You stare at your phone screen. Tears well in your disbelieving eyes. But… but… I thought they liked me? WE WERE GETTING ALONG SO WELL! We had a great conversation! What happened? Where did things go wrong?

You read the message 18 more times before you weepingly type out a limp, pathetic return response of gratitude and understanding and simultaneously try to retain some shred of dignity in which you fail.
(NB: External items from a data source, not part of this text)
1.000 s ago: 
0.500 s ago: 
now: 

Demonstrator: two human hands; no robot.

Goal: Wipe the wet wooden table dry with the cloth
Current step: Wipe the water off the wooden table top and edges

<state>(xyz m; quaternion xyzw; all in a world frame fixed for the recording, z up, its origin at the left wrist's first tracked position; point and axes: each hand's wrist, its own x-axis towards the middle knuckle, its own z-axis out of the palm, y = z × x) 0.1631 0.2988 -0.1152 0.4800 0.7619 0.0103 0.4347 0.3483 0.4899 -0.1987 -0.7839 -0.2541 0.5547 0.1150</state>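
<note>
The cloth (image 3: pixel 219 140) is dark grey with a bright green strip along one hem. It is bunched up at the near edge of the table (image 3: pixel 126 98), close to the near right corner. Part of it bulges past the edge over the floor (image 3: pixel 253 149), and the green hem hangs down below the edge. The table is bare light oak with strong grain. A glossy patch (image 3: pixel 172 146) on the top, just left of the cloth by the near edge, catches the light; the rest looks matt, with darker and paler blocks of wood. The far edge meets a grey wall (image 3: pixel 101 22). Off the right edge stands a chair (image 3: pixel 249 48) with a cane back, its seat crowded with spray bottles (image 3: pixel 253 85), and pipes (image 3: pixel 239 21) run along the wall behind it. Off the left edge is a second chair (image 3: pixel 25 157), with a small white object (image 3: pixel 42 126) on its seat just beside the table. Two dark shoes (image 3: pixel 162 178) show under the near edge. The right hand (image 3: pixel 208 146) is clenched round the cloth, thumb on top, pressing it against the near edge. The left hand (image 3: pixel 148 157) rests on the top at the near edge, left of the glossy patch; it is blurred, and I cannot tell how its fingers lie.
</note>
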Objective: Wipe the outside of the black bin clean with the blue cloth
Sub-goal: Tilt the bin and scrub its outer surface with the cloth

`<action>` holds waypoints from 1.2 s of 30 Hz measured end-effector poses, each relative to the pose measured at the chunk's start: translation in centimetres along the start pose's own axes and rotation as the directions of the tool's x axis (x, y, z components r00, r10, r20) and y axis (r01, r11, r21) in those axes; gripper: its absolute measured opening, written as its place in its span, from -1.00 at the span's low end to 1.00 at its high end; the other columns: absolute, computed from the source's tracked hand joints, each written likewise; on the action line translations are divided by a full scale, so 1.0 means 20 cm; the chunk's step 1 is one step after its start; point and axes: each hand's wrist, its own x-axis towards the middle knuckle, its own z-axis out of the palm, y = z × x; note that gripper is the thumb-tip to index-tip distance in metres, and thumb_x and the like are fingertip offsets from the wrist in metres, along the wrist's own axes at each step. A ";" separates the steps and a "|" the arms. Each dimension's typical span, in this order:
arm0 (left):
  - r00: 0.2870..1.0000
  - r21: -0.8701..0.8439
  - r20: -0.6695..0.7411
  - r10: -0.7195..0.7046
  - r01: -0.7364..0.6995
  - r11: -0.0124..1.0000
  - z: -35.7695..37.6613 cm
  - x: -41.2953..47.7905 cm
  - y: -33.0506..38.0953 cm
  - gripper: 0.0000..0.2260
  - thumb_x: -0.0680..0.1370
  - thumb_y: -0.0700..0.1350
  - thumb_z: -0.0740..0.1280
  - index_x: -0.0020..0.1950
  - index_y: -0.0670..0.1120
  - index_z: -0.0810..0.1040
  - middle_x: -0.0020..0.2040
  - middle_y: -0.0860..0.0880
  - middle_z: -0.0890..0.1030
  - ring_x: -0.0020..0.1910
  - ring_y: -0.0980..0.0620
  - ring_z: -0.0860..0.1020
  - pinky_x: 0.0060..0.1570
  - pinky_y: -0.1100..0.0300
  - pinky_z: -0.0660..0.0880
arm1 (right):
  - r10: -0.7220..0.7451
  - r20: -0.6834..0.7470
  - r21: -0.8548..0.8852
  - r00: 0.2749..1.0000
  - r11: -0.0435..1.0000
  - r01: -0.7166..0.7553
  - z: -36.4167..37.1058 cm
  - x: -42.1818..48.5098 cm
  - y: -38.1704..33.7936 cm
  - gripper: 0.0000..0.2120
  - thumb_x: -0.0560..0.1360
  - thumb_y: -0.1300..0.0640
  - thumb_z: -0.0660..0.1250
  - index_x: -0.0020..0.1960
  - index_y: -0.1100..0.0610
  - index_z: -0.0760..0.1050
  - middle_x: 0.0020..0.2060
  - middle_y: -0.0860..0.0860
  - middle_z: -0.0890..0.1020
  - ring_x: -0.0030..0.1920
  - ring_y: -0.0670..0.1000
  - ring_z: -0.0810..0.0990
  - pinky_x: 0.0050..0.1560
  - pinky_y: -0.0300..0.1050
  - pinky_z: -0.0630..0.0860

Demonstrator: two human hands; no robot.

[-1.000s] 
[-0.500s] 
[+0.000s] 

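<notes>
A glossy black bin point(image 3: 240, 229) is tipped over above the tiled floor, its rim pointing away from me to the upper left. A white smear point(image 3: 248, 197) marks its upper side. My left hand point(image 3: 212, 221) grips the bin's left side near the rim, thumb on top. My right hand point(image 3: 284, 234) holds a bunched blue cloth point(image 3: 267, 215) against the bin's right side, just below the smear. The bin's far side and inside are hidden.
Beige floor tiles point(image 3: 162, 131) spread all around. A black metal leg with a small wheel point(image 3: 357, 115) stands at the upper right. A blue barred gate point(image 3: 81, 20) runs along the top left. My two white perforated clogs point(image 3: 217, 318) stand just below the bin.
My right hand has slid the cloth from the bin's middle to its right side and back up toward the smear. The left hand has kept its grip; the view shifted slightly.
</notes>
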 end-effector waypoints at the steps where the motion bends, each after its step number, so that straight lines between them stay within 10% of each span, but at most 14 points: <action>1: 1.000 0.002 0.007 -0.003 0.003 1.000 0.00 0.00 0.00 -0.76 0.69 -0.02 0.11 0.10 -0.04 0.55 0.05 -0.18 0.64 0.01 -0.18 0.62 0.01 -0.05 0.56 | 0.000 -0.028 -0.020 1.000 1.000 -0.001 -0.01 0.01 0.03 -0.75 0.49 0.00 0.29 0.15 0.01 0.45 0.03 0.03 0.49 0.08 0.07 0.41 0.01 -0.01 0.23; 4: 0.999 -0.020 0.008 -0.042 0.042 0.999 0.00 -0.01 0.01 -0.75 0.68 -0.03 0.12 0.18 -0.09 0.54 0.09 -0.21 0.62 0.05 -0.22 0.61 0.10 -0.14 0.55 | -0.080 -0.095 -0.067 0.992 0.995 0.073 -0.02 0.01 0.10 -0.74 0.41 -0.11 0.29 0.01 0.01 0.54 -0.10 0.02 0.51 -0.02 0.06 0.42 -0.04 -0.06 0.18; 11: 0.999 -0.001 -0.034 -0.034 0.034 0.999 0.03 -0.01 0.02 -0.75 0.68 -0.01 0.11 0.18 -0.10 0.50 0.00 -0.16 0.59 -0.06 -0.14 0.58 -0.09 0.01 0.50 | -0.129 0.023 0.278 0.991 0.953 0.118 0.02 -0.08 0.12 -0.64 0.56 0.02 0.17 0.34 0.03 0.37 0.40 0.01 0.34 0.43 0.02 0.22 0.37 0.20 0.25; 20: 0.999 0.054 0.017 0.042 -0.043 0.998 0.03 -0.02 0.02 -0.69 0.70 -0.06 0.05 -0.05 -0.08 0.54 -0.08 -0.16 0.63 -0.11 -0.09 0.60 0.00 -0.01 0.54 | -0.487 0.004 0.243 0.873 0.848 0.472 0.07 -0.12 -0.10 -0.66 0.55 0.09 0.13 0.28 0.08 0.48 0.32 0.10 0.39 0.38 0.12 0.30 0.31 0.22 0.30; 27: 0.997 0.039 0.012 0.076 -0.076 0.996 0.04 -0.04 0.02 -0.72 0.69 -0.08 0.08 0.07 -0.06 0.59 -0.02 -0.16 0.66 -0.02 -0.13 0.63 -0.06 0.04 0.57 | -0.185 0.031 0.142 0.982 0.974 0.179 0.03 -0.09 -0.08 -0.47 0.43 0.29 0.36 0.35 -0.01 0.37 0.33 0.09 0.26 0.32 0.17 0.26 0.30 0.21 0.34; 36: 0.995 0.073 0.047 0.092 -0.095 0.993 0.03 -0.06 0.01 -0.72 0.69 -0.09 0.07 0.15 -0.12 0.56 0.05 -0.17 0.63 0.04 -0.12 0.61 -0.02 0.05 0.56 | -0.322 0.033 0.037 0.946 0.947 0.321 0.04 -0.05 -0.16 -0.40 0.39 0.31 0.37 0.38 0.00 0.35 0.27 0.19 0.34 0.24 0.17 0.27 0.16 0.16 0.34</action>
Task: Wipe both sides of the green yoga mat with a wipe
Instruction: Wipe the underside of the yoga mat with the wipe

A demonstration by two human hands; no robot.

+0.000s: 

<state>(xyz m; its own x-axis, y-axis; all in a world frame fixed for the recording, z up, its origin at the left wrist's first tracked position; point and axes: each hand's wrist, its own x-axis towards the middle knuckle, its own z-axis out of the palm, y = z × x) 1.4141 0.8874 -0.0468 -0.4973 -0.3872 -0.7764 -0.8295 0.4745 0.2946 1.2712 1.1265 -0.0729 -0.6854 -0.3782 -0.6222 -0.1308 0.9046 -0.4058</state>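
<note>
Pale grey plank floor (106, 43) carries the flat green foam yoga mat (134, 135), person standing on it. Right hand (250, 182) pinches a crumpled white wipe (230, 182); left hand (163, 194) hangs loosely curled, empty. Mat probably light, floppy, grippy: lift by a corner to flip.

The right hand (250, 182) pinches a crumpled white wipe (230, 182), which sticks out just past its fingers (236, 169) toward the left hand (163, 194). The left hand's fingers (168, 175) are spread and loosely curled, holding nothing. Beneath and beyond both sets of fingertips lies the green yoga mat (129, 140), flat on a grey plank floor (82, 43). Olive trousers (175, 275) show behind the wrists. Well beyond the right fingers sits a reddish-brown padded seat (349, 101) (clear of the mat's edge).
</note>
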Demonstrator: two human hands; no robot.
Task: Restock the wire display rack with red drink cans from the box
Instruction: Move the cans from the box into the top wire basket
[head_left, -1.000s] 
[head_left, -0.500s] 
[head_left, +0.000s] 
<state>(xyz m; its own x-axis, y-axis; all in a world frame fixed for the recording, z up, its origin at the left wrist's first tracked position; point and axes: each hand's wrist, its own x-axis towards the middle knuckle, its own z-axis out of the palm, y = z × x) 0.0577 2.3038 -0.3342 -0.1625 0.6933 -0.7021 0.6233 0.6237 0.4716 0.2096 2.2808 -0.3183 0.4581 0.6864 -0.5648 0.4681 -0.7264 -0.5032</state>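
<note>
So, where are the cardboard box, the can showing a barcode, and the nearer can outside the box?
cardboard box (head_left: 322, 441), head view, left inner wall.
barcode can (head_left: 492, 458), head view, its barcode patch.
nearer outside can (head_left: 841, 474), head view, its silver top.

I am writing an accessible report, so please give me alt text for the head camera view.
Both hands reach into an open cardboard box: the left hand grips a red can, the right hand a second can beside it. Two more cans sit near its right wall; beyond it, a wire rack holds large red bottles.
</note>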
And as the twelve steps of grief goes, disbelief soon turns into anger. Wait. This is YOUR loss! You think you can you treat ME like that? You resolve on making yourself better than ever. You dive into your own personal development. You scour every inch of your potential weakness and squash it with a new filter, a new lens.  I’ll show you how valuable Elle Woods can be! Insert girl power pop song! Don the power headband! Buy important heels! Anyway.

And alongside this journey into self-betterment and internal discovery, you find yourself scrolling through your feed and seeing them again. Happily living their best life with photos of their new match and you have a brief moment of ‘what might have been‘. But NOPE, not today Satan, there’s a reason that song was a one hit wonder and you tell yourself “I’m fine, ok?” And bury the hurt deep inside of you for an overpriced therapy session when you finally have some quality insurance.

After some time, you get back on that app horse with a new vigor. A new sense of self. You’ve been hurt. But you’re better for it. You have arrived reemerging like a Beyoncé lion standing on Pride Rock knowing that everything the light touches is your kingdom.

You scroll. You tap. You swipe.

You meet a new match.

…And this time, maybe it will work out.

Much like being single, being unemployed is about perspective. It’s about embracing the vulnerability of potential rejection and choosing resilience over cynicism. It can feel like a game of smoke and mirrors, of portraying your best self, which is really just an exhausting parade of what you think someone else wants to hear.

And it’s learning through multiple failures, what your ‘best self’ really means. What you really need and want out of a relationship in order to continually work on finding that person. Notice, I didn’t say happily ever after. Learning to leave that Quixotic fantastical notion of finding the best and signing off is really the first step into leaning into that person.

So my friends, during this very single yet very engaged time, I stay focused on waiting on what I deserve, on what I know I am capable of even when others can’t see the same. I find joy in the free time I may never have again and I’m rediscovering what it means to be my best self.

And to my fellow app swipers, newsfeed scrollers, screen refreshers, I wish you the very same.